Thursday, December 12, 2013

Noam Chomsky, the animated version

A creative look inside the mind of a famous linguist.
Earlier this week, I was reading a piece by Stanley Fish on the New York Times Web site. Fish -- an academic and a regular contributor to the Times's on-line efforts -- commented on the 2013 John Dewey lectures that were given by Noam Chomsky at Columbia University.

Fish pointed out that "the academic views of a professor are independent of his or her real-world political views ... You can't reason from an academic's disciplinary views to the positions he or she would take in the public sphere; they are independent variables."

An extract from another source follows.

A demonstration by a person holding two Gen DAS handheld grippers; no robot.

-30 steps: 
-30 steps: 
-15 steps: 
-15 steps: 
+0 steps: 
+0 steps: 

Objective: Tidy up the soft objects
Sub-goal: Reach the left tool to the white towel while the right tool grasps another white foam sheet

I had been thinking about that very subject after watching Michel Gondry's documentary, Is the Man Who is Tall Happy?: An Animated Conversation with Noam Chomsky

In his hyper-creative film, Gondry (Eternal Sunshine of the Spotless Mind) interviews Chomsky, who is probably best known to most of us as a political thinker operating from the left side of the spectrum. Gondry mostly focus on Chomsky, the linguist.

As a filmmaker, Gondry remains unbound by convention. His mostly animated documentary is supplemented by filmed interviews with Gondry. It's as if Gondry's using his drawing skills to keep pace with leaps in Chomsky's thinking.

The mixture of animation and talk can be as overwhelming as it is intoxicating, but I was grateful to Gondry for spending time on Grondry's linguistic theories, which -- to the extent that I understood them -- seemed quite interesting.

Gondry, whose English is thickly accented by his native French, can be heard in some interviews, and he's not always confident about being a worthy conversational match for Chomsky.

If you're looking for a summary of Chomsky's thought, you'll find a reasonably cogent one in Fish's report on Chomsky's first John Dewey lecture, which addressed the question, "What is Language?"

Says Fish: The creativity of "language performance" finds its source "not in the empirical world, but in an innate ability that is more powerful than the stimuli it utilizes and plays with."
I could rattle on, but let me simply say that Gondry's documentary, which also deals with Chomsky as a kid, as a father and as a husband to his late wife, can be equally stimulating and confusing as it breezes by in its steadfastly original way.